Being in a smaller community abroad also means she and other students in Florence have more control over how they choose to commemorate Nov. 7, she added.
“There aren’t as many voices battling for attention,” Walsh said. “We’re able to go in the direction that we think is best for this specific program without having a whole bunch of conflicting interests, being able to grieve the way that works best for us and then having people to rely on that have different experiences, who may be a little stronger than I am on that day or leading up to it.”
Regier agreed that the exposure to new perspectives is helpful.
“It’s definitely interesting hearing other people’s perspectives because even though there isn’t anyone else in Florence who was at Borderline, people still have connections to it and people are willing to talk to me about it and help me talk through it or remember in my own way how it was for me,” Regier said.

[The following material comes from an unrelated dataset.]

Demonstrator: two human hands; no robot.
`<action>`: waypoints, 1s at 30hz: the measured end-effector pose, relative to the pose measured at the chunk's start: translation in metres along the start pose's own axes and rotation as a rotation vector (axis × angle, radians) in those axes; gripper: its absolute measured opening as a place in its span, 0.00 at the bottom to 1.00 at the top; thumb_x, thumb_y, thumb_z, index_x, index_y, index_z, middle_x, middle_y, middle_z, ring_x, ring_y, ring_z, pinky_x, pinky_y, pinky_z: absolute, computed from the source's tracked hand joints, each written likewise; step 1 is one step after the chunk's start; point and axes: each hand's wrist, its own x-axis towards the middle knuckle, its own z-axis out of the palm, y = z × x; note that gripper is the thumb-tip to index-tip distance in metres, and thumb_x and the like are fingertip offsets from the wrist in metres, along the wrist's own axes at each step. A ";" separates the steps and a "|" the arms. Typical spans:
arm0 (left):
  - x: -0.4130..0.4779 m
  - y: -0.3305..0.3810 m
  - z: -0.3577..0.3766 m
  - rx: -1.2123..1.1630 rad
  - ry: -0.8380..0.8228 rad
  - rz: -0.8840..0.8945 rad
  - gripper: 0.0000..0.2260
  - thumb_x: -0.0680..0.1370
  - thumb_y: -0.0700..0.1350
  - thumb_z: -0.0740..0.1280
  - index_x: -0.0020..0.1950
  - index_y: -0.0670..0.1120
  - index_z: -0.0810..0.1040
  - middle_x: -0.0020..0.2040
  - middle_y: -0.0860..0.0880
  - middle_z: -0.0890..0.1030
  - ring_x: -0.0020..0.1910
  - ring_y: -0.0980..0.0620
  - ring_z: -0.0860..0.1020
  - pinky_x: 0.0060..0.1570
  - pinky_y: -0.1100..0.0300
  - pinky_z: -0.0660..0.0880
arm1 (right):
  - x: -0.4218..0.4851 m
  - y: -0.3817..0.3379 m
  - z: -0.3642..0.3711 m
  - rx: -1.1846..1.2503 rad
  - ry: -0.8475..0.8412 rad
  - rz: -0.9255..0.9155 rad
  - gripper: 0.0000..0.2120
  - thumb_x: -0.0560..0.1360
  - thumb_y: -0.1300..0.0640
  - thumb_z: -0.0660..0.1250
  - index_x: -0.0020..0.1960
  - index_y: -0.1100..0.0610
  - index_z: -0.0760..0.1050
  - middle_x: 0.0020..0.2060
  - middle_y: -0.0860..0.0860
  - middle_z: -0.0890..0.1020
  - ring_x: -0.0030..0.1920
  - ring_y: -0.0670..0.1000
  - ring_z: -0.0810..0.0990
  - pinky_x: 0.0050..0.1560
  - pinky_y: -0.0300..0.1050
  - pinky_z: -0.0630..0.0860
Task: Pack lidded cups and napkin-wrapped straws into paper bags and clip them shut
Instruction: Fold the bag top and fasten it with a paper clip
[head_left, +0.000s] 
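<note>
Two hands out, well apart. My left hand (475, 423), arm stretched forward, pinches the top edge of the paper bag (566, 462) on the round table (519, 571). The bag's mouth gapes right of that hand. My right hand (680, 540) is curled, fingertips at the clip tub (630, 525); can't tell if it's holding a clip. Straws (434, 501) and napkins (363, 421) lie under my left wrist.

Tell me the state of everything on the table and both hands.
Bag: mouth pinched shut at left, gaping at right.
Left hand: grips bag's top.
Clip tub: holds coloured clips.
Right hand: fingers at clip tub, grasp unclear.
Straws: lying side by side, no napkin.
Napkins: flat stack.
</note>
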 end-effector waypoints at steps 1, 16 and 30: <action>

Whatley said she thinks the students have found a supportive community abroad.
“I think here they are feeling empowered and embraced and I think that they feel that they’re listened to,” Whatley said. “I feel like we’re in a striving mode right now that is very positive.”
Commemorating at Malibu
People need to be honest about their emotions and experiences as they process trauma, Regier and Walsh said.
“First and foremost, people should own their own experiences for what they are — don’t make it any more, don’t make it any less,” Walsh said. “It’s really easy to either exaggerate the little connections you had [to trauma] or repress them, and I don’t think either of those are very healthy for individuals or the community.”
It also means they must be honest about who Alaina was, Walsh added.
“I feel like a lot of the rhetoric surrounding that loss last year was talking about how she was this light and she was an angel and she lit up every room she walked into,” Walsh said. “And she was amazing and bright and wonderful — but those aren’t real ideas and they’re often used to describe almost anyone who dies young.”
Grieving Alaina means remembering her and all of her intricacies, Walsh said.
“Focus on what made Alaina Alaina,” Walsh said. “Get to know those details of her life and grieve that. Don’t grieve this broad general martyr Alaina was made into. It reduces the person that we actually lost into less than a person. What we really want to do on this anniversary is talk about her and talk about what genuinely happened and what we genuinely lost.”
Regier reiterated the importance of looking beyond the surface level of what happened at Borderline.
“It’s really easy to think of tragedies as news headline[s], but not actually remember the individual stories,” Regier said. “I would encourage people to … reflect and remember the victims of Borderline, not as names or statistics, but as real living people with families and personality traits and annoying qualities about them and good qualities about them.”
Walsh mentioned the importance of spreading kindness for others, a central value of Alaina’s Voice.
“Make it a day where you can do something emotionally productive and you can be there,” Walsh said. “I think people sometimes get nervous to ask because they don’t want to cross boundaries, but there’s no harm in just offering to listen to someone.”